Marie Swanson, a well-known businessperson in Fort Smith, also offers a service to help trace family histories. - Paul Bickford/NNSL photo

In fact, she has a part-time business dedicated to genealogical research.

"It's a business and it's a passion," she said.

As of this year, the part-time business began operating under the name Looking Back.

Swanson first became involved in genealogical research as the result of a school project in Grade 7.

"I really was interested in the stories that I heard from my great uncles and my grandpas and my grandmas, and my mom and my dad," she said.

However, that interest was put to the side until she and her husband, Glen Freund, started a family in the 1980s and she decided to write down the family history for their children.

"So I started and it just kind of ballooned out from there big time," she said.

Swanson said her husband's grandmother was a Mercredi.

"You start looking into the Mercredi family in the South Slave and you tie into all the major families in the South Slave," she said. "So it just expanded greatly."

Eventually, she began helping other people uncover their family histories, either by trading information or occasionally being paid on a contract basis.

"Most of the time we trade," she said.

Swanson said she uses a number of sources for her research, including church records, stories, the remembrances of elders, history books, fur trade records, fur trade post logs, the archives of the Glenbow Museum in Calgary, and the archives of the Hudson Bay Company and the North West Company.

"There's actually lots of information out there," she said, noting much can also be found on the Internet. "So you just have to get a little creative."

Over the past half-dozen years or so, she has also concentrated on getting copies of old photographs.

One of the challenges Swanson faces is written records in the South Slave don't go back all that far.

Church records may only go back to about 1870, although fur trade records go back further.

When records, stories and oral histories are combined, sometimes she can put everything together and figure out more about an individual person from the past and show his or her relationships with others.

"I like a challenge," Swanson said. "You have to think outside of the box because sometimes you can never find the document - the 'aha' document - that says this is what ties it all together. Sometimes as close as you can get is to be able to come up with a theory."

Once she has developed a theory, she tries to find things that fit with the theory. "But sometimes you never have 100 per cent proof."

Swanson's research is also complicated since many aboriginal families adopted English or French names.

"I want to know the original names and try and keep those, because a lot of the families took different names because they had no last names, just like many other cultures in the world," she said. "Last names are new. They weren't always there. That's what I'm trying to collect and it's hard to do that right now because so many of our elders are dying."

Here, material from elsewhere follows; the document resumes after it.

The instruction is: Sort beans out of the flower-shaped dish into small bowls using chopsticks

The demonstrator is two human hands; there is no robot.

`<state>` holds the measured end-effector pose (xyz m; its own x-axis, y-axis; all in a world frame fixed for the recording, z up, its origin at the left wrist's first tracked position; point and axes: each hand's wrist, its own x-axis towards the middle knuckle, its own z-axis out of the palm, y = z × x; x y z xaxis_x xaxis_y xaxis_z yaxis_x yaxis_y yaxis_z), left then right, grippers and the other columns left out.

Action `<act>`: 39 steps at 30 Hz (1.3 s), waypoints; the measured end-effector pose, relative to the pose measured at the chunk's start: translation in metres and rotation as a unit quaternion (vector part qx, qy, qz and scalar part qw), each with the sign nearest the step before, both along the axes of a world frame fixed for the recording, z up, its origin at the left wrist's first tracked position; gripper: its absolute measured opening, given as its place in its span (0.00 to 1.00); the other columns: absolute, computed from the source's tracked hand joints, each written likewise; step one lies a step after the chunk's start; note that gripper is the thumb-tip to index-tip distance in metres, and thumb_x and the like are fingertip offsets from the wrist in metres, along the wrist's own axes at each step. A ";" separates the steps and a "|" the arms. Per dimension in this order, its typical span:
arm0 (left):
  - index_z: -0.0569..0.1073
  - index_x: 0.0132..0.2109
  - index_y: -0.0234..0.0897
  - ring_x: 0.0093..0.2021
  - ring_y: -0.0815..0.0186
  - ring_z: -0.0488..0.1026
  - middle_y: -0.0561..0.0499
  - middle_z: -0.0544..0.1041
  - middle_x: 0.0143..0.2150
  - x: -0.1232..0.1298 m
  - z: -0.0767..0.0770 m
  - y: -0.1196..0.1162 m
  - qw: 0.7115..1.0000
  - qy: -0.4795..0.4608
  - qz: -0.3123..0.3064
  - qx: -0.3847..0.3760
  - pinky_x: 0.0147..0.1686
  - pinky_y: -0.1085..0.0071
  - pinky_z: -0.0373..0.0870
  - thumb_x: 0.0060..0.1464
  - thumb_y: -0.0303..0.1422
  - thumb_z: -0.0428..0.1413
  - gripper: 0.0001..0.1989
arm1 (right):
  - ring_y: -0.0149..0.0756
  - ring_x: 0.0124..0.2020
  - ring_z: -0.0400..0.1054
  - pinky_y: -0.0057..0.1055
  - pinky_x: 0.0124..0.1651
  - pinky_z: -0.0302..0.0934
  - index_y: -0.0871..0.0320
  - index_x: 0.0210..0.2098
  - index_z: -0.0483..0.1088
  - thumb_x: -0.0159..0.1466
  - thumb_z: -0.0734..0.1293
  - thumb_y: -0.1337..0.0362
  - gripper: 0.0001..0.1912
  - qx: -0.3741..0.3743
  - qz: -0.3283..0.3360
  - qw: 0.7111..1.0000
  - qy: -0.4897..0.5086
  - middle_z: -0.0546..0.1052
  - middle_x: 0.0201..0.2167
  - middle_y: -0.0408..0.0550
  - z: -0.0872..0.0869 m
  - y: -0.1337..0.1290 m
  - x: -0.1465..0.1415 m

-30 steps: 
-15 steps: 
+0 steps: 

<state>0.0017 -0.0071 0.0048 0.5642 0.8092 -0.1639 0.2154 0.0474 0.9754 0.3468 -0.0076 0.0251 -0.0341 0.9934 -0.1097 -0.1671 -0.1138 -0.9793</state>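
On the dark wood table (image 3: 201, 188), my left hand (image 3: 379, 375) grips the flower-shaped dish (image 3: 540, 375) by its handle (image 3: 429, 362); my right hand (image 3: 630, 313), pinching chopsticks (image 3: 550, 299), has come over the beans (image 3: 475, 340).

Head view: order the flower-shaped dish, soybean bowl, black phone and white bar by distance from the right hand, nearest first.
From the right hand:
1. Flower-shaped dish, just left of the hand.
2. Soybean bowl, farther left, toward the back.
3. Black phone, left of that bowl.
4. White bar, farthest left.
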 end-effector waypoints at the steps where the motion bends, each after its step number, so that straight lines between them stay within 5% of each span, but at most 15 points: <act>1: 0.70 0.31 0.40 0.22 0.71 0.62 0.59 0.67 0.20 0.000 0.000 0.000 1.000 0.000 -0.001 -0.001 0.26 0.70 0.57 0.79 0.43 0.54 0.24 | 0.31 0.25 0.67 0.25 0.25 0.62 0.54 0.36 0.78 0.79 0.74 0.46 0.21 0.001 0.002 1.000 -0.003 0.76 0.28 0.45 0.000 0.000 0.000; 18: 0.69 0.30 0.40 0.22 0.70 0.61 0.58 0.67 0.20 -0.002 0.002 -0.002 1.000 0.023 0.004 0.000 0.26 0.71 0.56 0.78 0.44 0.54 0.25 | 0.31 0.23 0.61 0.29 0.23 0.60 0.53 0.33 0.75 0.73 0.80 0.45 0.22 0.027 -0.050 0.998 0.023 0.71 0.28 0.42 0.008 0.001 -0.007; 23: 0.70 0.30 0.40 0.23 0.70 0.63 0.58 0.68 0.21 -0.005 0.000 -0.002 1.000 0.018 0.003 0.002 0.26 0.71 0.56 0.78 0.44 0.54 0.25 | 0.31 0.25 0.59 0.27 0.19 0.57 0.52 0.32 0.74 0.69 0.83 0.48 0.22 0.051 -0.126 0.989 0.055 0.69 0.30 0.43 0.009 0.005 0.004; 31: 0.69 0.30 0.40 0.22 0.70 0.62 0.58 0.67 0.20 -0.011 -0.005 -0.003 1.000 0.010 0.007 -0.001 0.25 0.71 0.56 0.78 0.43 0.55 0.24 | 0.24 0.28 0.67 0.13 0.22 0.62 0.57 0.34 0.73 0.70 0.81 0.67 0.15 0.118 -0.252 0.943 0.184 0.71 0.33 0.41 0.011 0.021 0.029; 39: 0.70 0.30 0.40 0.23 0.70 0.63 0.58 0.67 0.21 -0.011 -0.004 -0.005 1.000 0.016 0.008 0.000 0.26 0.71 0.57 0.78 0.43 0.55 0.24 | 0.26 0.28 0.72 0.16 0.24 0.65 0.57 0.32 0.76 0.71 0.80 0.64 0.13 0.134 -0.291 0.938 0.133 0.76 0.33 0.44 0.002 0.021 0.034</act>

She said some family names have actually changed several times over the years.

Swanson, 50, grew up in Fort Smith, but her father came from Alberta and her mother from Ontario.

She can trace her father's family back to about 1635 in Sweden, and even knows the location of the farm where her ancestors lived. As for her mother's side of her family, she can also trace that back to about the same time period in France.

Swanson has helped families in Fort Smith, Fort Resolution and Lutsel K'e, along with the Alberta communities of Fort Fitzgerald, Fort Chipewyan and Fort Vermillion and the Saskatchewan community of Fond du Lac.People seek the family information for various reasons.

"Sometimes they're looking to prove they're indigenous Metis. Other times they're looking to prove they're treaty," Swanson said, adding some people have been through residential school and don't really remember their families.

Others are just looking for something specific, such as who is buried in a certain cemetery.

There are all kinds of reasons for families to search for information, said Swanson, co-owner of TDC Contracting Ltd.

"It just fascinates me," she said. "It's just like doing a puzzle and you don't know what it's supposed to look like."